*** PROVIDED DATA ***

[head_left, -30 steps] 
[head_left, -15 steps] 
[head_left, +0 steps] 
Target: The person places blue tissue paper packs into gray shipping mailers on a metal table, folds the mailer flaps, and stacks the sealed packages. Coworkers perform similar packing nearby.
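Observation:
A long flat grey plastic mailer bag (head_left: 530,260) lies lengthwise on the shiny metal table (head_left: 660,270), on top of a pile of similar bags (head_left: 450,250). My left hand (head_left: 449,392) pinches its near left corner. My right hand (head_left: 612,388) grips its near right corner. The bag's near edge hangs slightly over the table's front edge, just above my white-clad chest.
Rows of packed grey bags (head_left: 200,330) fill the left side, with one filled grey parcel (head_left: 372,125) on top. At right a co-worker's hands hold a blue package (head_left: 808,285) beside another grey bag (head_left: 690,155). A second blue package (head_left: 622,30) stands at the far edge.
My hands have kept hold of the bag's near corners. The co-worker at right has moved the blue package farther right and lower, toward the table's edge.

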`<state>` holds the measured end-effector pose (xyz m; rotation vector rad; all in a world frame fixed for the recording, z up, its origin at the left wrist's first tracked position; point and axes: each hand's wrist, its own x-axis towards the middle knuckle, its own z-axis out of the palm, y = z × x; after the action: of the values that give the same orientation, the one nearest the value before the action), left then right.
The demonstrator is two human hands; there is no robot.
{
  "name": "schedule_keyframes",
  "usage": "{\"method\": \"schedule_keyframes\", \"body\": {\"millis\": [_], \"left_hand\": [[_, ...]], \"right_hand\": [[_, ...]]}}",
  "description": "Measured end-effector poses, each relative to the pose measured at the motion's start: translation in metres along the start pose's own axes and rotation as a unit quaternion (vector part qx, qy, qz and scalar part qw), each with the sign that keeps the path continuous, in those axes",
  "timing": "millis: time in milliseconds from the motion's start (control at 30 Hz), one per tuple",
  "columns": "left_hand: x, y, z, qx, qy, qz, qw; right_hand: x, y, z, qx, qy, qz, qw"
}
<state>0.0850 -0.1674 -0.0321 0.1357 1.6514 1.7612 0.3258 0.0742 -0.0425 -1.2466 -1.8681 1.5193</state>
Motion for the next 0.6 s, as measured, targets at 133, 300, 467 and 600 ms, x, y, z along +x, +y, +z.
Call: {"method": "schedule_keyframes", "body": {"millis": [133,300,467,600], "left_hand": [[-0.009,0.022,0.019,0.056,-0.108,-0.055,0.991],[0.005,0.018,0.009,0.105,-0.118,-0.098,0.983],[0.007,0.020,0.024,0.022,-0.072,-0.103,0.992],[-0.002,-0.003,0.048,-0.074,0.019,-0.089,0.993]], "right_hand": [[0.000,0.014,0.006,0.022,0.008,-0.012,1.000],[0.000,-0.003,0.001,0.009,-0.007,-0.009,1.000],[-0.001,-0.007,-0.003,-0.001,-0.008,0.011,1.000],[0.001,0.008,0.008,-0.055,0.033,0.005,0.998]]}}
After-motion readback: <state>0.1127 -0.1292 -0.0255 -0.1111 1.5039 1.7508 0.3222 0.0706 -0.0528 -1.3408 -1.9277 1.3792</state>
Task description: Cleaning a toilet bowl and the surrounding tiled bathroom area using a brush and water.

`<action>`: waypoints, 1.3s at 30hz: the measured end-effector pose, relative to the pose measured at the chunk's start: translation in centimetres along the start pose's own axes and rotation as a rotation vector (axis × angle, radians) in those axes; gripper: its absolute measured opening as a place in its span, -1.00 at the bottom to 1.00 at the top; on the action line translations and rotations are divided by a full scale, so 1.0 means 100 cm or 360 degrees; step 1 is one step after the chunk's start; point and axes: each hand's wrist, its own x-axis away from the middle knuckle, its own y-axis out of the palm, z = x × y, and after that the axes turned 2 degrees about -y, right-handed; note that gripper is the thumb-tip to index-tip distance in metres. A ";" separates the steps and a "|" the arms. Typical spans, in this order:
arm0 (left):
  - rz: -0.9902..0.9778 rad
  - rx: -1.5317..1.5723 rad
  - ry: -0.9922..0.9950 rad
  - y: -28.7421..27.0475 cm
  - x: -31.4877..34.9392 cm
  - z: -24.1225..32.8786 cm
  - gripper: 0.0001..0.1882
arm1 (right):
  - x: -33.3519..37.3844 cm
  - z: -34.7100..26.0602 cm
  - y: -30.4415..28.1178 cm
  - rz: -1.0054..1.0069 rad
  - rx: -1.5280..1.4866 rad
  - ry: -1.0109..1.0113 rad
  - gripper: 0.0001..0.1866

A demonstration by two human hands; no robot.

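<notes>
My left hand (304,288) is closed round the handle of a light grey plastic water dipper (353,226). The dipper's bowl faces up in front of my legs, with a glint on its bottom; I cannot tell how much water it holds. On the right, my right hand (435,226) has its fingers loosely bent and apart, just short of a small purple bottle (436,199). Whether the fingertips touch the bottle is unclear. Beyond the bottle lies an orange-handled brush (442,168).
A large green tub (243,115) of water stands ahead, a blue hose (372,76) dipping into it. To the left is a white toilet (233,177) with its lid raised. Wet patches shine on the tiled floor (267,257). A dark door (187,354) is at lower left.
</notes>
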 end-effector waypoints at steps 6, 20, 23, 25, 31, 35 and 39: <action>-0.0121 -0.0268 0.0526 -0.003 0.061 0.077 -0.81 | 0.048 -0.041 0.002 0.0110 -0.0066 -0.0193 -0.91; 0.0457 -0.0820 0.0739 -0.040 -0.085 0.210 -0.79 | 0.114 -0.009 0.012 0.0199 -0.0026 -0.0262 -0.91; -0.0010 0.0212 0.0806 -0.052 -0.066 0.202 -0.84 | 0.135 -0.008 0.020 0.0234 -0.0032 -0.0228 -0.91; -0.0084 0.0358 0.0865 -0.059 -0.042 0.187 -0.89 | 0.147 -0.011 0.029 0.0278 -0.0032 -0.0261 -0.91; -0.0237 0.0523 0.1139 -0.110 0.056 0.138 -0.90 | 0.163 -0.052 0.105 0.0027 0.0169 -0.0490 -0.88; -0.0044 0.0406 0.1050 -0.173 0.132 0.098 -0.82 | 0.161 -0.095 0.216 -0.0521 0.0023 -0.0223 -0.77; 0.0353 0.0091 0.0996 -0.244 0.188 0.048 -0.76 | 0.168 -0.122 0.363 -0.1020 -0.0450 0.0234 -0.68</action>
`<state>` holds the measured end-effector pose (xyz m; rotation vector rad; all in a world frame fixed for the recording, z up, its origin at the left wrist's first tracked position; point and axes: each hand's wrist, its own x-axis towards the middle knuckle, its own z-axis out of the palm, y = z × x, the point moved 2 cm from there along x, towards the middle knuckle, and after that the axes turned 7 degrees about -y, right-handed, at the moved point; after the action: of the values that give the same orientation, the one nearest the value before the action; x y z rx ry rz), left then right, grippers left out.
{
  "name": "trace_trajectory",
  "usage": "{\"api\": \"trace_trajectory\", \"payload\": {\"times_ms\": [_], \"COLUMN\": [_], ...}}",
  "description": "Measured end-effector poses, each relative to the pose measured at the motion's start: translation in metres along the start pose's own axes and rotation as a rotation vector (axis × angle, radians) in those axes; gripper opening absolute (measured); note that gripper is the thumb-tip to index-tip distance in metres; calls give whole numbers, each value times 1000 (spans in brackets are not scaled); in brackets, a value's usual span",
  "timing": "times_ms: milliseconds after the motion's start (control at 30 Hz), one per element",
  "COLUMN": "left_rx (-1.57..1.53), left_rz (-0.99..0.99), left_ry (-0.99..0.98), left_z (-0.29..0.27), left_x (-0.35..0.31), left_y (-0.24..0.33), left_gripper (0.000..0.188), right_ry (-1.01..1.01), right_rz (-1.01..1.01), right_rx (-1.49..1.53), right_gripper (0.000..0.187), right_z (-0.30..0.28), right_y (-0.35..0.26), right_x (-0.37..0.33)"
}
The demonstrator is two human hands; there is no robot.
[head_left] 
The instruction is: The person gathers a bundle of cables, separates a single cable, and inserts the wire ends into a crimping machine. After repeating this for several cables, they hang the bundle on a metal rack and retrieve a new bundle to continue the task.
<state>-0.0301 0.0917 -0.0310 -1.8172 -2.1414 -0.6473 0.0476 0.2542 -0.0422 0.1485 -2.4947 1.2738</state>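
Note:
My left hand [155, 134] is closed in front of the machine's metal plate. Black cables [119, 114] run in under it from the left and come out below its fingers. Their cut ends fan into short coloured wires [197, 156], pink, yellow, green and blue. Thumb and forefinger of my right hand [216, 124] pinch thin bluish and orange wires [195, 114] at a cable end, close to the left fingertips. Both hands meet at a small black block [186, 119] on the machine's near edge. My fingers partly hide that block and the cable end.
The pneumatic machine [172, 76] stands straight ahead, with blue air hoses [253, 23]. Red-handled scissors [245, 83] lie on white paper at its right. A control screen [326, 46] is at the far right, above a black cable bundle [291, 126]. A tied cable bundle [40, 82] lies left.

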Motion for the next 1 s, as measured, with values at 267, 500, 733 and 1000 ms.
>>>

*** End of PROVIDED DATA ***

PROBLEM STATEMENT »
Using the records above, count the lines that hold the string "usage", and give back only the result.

EXERCISE RESPONSE »
2